Provided data section start

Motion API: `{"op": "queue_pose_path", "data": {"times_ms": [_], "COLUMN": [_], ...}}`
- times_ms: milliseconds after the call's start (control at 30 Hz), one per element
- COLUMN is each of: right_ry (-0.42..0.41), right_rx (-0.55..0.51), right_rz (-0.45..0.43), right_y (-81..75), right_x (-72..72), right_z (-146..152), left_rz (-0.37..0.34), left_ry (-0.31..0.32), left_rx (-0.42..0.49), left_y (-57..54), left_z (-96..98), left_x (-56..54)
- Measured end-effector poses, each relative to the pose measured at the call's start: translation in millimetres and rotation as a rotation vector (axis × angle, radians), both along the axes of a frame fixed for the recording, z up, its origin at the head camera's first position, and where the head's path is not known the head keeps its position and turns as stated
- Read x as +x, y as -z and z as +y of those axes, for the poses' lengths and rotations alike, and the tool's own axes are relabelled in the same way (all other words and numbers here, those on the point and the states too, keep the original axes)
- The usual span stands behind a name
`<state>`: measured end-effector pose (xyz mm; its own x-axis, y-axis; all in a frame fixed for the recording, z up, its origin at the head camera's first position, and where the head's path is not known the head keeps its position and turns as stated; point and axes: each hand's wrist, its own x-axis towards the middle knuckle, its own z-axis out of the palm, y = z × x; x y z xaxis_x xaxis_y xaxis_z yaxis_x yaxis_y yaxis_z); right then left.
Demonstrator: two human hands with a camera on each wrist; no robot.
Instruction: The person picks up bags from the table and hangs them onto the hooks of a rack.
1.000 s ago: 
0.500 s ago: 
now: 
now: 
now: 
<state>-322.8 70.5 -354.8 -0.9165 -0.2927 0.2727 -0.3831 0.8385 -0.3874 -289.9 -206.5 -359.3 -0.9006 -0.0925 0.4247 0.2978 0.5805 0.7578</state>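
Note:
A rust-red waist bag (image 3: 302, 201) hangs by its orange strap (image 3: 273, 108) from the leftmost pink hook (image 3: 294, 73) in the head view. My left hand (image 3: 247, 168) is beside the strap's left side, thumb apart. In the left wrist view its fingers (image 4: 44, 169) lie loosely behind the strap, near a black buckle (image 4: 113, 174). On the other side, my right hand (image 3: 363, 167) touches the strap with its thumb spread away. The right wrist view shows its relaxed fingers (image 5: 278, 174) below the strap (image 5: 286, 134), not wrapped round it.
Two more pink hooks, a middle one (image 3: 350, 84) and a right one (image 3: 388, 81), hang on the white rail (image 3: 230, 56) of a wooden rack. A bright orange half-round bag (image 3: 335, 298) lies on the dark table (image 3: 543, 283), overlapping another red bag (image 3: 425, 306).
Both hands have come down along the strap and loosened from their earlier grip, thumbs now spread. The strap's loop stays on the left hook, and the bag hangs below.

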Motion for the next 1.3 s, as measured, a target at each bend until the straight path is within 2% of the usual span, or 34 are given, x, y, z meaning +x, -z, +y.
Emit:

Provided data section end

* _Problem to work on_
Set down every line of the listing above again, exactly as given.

* _Written response_
Motion API: `{"op": "queue_pose_path", "data": {"times_ms": [_], "COLUMN": [_], ...}}`
- times_ms: milliseconds after the call's start (control at 30 Hz), one per element
- COLUMN is each of: right_ry (-0.42..0.41), right_rx (-0.55..0.51), right_rz (-0.45..0.43), right_y (-81..75), right_x (-72..72), right_z (-146..152), left_rz (-0.37..0.34), left_ry (-0.31..0.32), left_rx (-0.42..0.49), left_y (-57..54), left_z (-96..98), left_x (-56..54)
- Measured end-effector poses, each relative to the pose measured at the call's start: translation in millimetres and rotation as a rotation vector (axis × angle, radians), both along the axes of a frame fixed for the recording, z up, its origin at the head camera's first position, and where the head's path is not known the head keeps its position and turns as stated
- Read x as +x, y as -z and z as +y of those axes, for the poses' lengths and rotations alike, and the tool's own axes are relabelled in the same way (all other words and numbers here, those on the point and the states too, keep the original axes)
- The usual span stands behind a name
`<state>`: measured end-effector pose (xyz mm; its own x-axis, y-axis; all in a frame fixed for the recording, z up, its origin at the head camera's first position, and where the head's path is not known the head keeps its position and turns as stated; point and axes: each hand's wrist, its own x-axis towards the middle knuckle, its own z-axis out of the palm, y = z × x; x y z xaxis_x xaxis_y xaxis_z yaxis_x yaxis_y yaxis_z); right then left.
Demonstrator: two human hands with a camera on each wrist; no robot.
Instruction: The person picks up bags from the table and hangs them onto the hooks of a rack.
1.000 s ago: 
0.500 s ago: 
now: 
now: 
now: 
<state>-322.8 70.5 -354.8 -0.9165 -0.2927 0.2727 -0.3831 0.8385 -0.3874 -289.9 -206.5 -359.3 -0.9006 -0.0925 0.4247 0.2978 0.5805 0.7578</state>
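Note:
A rust-red waist bag (image 3: 302, 201) hangs by its orange strap (image 3: 273, 108) from the leftmost pink hook (image 3: 294, 73) in the head view. My left hand (image 3: 247, 168) is beside the strap's left side, thumb apart. In the left wrist view its fingers (image 4: 44, 169) lie loosely behind the strap, near a black buckle (image 4: 113, 174). On the other side, my right hand (image 3: 363, 167) touches the strap with its thumb spread away. The right wrist view shows its relaxed fingers (image 5: 278, 174) below the strap (image 5: 286, 134), not wrapped round it.
Two more pink hooks, a middle one (image 3: 350, 84) and a right one (image 3: 388, 81), hang on the white rail (image 3: 230, 56) of a wooden rack. A bright orange half-round bag (image 3: 335, 298) lies on the dark table (image 3: 543, 283), overlapping another red bag (image 3: 425, 306).
Both hands have come down along the strap and loosened from their earlier grip, thumbs now spread. The strap's loop stays on the left hook, and the bag hangs below.
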
Motion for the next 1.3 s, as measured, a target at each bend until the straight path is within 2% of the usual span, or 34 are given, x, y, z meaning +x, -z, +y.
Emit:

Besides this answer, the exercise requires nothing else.